- Prompt: Return each line of the listing that follows in which the string "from" can be found.

- Task input:
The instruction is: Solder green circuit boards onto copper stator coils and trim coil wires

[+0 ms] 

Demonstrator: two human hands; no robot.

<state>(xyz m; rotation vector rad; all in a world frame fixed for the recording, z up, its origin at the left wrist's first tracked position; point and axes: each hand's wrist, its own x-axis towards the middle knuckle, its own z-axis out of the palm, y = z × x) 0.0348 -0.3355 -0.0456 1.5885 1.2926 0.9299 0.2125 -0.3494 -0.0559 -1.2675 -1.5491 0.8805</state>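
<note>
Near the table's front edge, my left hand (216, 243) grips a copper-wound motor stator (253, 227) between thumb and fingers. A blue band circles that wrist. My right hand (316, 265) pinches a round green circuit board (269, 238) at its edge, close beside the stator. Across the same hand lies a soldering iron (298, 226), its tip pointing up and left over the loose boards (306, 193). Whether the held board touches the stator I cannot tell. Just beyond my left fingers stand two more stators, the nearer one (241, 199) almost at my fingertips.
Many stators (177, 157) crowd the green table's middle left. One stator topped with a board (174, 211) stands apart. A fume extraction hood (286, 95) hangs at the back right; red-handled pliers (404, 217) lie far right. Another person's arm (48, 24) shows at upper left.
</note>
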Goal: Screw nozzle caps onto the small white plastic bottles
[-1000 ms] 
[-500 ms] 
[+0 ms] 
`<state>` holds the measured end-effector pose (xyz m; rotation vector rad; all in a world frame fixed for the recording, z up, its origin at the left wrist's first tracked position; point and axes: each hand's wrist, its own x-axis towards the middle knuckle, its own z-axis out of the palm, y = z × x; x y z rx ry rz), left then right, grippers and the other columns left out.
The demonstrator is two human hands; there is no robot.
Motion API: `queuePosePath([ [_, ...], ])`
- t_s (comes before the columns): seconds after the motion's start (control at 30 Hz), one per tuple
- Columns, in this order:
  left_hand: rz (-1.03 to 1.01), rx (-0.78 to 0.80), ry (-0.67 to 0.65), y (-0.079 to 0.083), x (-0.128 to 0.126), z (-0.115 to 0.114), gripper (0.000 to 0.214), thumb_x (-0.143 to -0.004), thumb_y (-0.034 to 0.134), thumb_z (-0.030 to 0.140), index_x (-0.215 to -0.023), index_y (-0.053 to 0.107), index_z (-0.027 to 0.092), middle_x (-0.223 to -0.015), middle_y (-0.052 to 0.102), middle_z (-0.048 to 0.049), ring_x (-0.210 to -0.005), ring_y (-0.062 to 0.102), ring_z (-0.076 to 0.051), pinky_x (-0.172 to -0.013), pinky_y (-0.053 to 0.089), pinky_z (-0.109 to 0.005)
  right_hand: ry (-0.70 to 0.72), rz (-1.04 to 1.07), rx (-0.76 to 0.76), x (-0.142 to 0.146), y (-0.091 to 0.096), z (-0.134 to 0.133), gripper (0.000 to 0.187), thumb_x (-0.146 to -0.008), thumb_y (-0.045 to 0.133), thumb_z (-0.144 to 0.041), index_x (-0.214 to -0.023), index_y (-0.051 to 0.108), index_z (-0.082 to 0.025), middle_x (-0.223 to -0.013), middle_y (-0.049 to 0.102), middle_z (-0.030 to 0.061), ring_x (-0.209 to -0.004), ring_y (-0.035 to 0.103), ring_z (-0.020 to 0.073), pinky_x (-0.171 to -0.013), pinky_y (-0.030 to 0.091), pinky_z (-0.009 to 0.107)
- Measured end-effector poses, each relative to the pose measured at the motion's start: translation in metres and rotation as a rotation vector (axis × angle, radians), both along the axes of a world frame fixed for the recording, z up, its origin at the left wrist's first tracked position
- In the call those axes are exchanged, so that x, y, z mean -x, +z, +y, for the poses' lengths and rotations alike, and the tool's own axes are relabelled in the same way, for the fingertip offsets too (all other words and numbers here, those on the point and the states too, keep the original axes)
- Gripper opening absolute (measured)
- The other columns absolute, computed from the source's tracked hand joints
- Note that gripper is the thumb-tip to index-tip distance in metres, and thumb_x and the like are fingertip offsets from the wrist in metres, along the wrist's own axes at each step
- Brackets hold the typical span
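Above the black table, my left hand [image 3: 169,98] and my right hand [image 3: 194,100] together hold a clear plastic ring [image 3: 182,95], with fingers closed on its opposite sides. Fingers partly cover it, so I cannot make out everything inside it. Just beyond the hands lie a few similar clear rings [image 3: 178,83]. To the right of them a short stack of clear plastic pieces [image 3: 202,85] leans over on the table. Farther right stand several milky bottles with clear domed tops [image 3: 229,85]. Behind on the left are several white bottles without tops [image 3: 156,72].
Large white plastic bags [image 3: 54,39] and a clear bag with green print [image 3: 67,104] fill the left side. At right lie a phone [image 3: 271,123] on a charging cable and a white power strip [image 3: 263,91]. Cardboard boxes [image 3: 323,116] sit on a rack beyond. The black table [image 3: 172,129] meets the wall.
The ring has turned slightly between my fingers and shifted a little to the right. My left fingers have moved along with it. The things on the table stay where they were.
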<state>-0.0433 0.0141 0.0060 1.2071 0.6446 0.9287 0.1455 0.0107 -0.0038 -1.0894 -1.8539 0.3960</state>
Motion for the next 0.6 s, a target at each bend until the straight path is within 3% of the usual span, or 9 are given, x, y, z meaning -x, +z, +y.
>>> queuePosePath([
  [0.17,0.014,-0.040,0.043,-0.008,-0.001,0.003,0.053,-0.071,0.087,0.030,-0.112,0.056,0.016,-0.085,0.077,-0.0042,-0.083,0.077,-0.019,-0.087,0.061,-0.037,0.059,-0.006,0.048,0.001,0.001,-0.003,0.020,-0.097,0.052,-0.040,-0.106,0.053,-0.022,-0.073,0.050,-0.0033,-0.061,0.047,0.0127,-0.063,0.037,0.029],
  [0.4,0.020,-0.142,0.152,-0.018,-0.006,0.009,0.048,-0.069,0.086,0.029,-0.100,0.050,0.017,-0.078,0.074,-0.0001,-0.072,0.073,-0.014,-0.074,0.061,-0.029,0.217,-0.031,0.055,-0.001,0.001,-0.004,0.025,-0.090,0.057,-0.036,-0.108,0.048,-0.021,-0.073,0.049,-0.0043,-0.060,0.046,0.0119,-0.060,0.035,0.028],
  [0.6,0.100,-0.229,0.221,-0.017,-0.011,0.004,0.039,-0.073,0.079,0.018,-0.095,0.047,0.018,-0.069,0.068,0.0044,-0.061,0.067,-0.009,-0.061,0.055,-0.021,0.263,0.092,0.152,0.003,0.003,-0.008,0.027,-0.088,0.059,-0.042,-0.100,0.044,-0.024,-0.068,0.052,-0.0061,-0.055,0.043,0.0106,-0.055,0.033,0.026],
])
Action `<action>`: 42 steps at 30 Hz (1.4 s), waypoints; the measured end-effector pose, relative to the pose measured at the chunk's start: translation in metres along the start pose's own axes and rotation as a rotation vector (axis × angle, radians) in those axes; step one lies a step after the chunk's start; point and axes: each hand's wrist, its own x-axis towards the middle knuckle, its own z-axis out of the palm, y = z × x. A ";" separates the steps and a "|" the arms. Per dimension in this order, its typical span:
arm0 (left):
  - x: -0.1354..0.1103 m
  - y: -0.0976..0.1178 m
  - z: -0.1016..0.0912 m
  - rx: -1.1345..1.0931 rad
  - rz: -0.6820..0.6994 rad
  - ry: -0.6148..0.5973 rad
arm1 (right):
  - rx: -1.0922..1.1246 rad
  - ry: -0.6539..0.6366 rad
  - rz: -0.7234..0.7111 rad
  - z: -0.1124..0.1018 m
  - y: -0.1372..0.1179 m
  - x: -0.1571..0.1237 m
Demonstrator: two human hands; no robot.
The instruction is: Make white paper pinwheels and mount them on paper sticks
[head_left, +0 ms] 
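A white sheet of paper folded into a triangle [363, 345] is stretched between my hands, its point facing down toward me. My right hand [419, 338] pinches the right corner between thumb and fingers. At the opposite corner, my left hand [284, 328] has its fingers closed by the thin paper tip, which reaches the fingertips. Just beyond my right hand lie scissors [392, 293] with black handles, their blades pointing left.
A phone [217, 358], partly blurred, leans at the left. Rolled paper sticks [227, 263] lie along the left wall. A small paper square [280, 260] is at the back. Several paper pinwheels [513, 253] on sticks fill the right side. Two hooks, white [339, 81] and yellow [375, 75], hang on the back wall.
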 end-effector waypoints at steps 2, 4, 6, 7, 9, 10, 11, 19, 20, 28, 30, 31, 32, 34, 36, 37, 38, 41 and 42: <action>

- Answer space:
- The other columns absolute, computed from the source's tracked hand joints
- Note that gripper is the thumb-tip to index-tip distance in metres, and thumb_x and the like are fingertip offsets from the wrist in metres, along the wrist's own axes at each step

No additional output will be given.